* Instructions for the task: Copy the listing below line for line, starting at its first line and ending with the line that has "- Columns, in" in it. Add nothing.

* Data below:
__________

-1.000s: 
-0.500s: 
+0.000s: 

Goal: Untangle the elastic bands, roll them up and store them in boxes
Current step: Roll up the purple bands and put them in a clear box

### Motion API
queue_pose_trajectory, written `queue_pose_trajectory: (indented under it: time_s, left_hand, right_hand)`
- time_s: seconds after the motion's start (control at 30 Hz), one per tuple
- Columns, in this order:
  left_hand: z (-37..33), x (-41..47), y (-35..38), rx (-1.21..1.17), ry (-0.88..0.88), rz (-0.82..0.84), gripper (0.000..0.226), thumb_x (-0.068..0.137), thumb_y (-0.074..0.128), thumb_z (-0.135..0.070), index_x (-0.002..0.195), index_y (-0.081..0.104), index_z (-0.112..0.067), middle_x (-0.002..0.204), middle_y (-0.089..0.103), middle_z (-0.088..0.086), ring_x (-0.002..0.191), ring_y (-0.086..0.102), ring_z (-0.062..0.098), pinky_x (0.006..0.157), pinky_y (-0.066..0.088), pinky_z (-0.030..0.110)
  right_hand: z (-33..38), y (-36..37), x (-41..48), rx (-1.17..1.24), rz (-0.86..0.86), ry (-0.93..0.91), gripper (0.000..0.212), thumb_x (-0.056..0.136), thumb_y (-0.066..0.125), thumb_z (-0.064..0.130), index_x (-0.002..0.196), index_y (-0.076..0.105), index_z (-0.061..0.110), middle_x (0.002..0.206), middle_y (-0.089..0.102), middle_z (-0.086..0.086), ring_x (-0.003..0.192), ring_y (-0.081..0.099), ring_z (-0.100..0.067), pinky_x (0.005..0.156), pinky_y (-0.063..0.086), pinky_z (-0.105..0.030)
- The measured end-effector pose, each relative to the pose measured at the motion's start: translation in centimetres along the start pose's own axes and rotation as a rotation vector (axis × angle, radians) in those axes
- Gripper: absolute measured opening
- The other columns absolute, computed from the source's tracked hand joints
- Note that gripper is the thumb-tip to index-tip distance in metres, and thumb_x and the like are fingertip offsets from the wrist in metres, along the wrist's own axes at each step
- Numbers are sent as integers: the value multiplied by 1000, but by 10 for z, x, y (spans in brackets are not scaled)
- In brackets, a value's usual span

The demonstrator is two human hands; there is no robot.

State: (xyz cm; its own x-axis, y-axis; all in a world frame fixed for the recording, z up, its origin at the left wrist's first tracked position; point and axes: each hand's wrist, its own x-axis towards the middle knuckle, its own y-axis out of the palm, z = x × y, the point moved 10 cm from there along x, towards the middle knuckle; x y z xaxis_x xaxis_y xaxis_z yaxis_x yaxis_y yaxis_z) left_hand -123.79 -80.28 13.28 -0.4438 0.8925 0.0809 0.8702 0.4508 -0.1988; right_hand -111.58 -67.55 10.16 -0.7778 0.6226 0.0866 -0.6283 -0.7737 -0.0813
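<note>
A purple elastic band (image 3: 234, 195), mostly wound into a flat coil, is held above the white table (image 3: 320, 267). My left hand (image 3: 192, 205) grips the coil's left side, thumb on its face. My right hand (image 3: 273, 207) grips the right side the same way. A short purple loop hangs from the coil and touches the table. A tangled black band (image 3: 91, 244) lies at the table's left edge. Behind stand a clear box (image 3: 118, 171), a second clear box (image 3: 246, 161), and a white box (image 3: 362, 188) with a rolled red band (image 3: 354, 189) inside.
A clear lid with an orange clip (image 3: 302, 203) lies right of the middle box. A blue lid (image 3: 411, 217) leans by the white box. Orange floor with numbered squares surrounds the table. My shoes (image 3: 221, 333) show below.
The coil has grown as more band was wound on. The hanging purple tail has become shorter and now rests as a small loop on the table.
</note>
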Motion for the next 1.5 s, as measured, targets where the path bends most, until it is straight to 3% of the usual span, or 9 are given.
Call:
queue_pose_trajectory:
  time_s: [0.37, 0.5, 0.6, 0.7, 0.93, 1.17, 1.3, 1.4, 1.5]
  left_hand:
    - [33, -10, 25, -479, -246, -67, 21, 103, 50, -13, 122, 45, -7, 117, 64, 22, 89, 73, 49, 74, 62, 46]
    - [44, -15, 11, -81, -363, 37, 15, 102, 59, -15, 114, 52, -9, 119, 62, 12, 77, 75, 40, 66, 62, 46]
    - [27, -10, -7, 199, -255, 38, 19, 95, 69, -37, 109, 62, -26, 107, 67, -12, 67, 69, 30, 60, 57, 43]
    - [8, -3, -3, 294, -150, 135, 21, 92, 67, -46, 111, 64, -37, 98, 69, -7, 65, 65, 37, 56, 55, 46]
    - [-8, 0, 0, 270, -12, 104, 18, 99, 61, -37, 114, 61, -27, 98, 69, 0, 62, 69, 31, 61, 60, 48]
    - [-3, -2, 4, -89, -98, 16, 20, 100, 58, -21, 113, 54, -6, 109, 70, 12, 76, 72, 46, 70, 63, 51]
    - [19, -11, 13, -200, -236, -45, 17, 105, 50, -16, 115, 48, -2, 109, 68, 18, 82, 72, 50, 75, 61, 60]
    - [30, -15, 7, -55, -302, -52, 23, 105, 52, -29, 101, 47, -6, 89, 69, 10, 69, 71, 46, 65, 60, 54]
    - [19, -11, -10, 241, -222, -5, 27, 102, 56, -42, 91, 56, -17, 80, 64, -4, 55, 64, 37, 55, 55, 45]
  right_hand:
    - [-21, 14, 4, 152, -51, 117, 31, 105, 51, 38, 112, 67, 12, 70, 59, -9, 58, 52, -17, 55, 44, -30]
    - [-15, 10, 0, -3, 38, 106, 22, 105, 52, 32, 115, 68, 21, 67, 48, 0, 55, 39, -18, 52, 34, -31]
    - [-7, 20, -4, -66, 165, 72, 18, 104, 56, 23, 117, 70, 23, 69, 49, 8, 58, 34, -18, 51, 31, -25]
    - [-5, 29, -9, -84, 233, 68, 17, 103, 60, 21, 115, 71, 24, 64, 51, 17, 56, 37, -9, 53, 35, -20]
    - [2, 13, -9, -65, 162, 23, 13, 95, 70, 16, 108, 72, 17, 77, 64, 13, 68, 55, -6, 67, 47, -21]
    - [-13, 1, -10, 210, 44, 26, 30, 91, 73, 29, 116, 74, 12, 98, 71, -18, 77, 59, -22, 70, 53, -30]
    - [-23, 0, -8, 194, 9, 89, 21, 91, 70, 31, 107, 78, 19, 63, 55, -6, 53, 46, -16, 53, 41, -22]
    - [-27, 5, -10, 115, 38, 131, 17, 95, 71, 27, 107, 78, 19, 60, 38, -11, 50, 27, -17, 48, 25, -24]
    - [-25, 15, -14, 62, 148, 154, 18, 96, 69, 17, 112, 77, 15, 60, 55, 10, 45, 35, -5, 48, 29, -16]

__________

* Task solution:
-1.000s: 
-0.500s: 
+0.000s: 

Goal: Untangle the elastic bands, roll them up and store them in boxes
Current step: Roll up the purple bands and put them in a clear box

### Motion API
queue_pose_trajectory, written `queue_pose_trajectory: (indented under it: time_s, left_hand, right_hand)`
- time_s: seconds after the motion's start (control at 30 Hz), one per tuple
- Columns, in this order:

There is nothing more to add to the answer.